> _Work order_
When writing out the listing below, reproduce every word exactly and skip the pictures.

> _Data extract_
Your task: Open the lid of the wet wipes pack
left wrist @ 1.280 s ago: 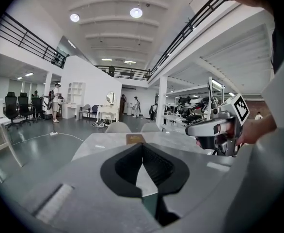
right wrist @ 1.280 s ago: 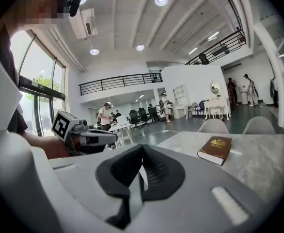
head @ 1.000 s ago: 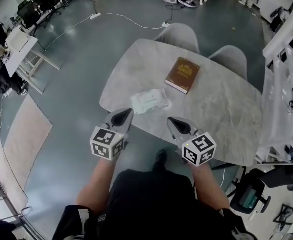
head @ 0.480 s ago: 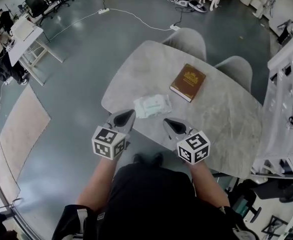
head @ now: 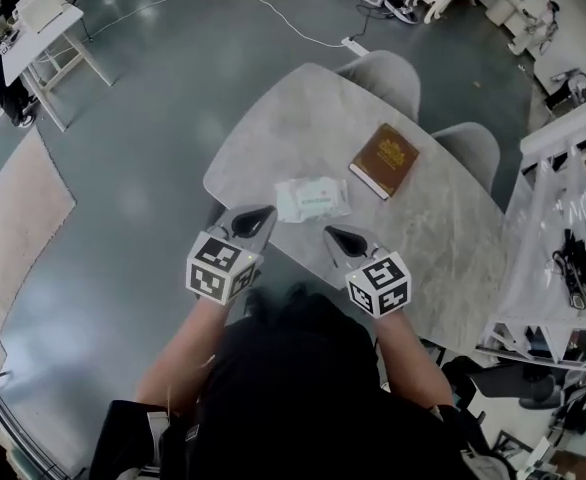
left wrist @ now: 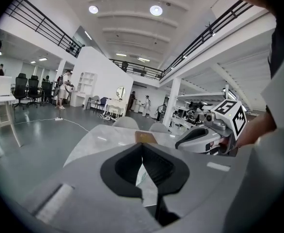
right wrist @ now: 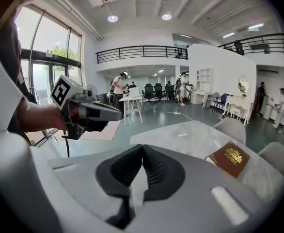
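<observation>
The white wet wipes pack [head: 312,198] lies flat on the grey marble table [head: 293,128], near its front edge. My left gripper [head: 266,211] hovers just left of and in front of the pack, jaws shut and empty. A short way right of the pack's near corner, my right gripper [head: 327,231] is also shut with nothing in it. Neither touches the pack. In the left gripper view a sliver of the pack [left wrist: 141,174] shows behind the closed jaw tips [left wrist: 142,144]. The right gripper view shows closed tips [right wrist: 142,146] over the table.
A brown book [head: 384,159] [right wrist: 230,158] lies on the table behind and right of the pack. Two grey chairs [head: 384,71] stand at the far side. A white shelf unit [head: 563,218] is on the right; a cable and power strip [head: 355,45] lie on the floor beyond.
Both grippers have moved forward over the table's front edge toward the pack, and lower. The right one has rolled a little. Both stayed shut.
</observation>
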`<state>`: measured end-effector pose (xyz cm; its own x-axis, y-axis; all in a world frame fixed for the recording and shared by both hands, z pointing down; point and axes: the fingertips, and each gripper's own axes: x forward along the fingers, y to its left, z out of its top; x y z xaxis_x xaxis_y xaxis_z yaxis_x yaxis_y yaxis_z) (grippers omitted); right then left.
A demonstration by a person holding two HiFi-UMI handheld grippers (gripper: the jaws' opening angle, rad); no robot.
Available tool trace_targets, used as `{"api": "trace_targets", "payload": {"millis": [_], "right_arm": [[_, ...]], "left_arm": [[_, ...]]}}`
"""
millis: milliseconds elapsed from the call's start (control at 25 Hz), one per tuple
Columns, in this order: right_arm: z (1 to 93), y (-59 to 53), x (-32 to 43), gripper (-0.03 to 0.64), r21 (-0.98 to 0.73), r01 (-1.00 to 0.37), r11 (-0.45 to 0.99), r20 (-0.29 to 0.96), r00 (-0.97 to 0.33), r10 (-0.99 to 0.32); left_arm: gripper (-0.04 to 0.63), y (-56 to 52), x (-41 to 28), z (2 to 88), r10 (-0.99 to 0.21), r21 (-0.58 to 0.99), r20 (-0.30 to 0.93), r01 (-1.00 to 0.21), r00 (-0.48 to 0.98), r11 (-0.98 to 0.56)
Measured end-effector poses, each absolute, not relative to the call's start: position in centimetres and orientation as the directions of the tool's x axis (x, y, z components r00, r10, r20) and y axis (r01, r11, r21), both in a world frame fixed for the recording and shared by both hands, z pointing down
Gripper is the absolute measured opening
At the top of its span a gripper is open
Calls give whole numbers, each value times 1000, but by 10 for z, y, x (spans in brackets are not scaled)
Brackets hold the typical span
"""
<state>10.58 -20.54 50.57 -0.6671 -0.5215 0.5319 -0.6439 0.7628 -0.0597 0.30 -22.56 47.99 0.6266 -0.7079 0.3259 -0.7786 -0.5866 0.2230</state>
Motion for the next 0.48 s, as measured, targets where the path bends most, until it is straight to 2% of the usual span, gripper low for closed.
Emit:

> _Answer to the problem_
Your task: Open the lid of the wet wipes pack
left wrist @ 1.280 s ago: 
right wrist @ 1.280 s ago: 
head @ 1.000 s ago: 
head @ 0.480 s ago: 
head @ now: 
left wrist @ now: 
right wrist @ now: 
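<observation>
The white wet wipes pack [head: 312,198] lies flat on the grey marble table [head: 293,128], near its front edge. My left gripper [head: 266,211] hovers just left of and in front of the pack, jaws shut and empty. A short way right of the pack's near corner, my right gripper [head: 327,231] is also shut with nothing in it. Neither touches the pack. In the left gripper view a sliver of the pack [left wrist: 141,174] shows behind the closed jaw tips [left wrist: 142,144]. The right gripper view shows closed tips [right wrist: 142,146] over the table.
A brown book [head: 384,159] [right wrist: 230,158] lies on the table behind and right of the pack. Two grey chairs [head: 384,71] stand at the far side. A white shelf unit [head: 563,218] is on the right; a cable and power strip [head: 355,45] lie on the floor beyond.
Both grippers have moved forward over the table's front edge toward the pack, and lower. The right one has rolled a little. Both stayed shut.
</observation>
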`<state>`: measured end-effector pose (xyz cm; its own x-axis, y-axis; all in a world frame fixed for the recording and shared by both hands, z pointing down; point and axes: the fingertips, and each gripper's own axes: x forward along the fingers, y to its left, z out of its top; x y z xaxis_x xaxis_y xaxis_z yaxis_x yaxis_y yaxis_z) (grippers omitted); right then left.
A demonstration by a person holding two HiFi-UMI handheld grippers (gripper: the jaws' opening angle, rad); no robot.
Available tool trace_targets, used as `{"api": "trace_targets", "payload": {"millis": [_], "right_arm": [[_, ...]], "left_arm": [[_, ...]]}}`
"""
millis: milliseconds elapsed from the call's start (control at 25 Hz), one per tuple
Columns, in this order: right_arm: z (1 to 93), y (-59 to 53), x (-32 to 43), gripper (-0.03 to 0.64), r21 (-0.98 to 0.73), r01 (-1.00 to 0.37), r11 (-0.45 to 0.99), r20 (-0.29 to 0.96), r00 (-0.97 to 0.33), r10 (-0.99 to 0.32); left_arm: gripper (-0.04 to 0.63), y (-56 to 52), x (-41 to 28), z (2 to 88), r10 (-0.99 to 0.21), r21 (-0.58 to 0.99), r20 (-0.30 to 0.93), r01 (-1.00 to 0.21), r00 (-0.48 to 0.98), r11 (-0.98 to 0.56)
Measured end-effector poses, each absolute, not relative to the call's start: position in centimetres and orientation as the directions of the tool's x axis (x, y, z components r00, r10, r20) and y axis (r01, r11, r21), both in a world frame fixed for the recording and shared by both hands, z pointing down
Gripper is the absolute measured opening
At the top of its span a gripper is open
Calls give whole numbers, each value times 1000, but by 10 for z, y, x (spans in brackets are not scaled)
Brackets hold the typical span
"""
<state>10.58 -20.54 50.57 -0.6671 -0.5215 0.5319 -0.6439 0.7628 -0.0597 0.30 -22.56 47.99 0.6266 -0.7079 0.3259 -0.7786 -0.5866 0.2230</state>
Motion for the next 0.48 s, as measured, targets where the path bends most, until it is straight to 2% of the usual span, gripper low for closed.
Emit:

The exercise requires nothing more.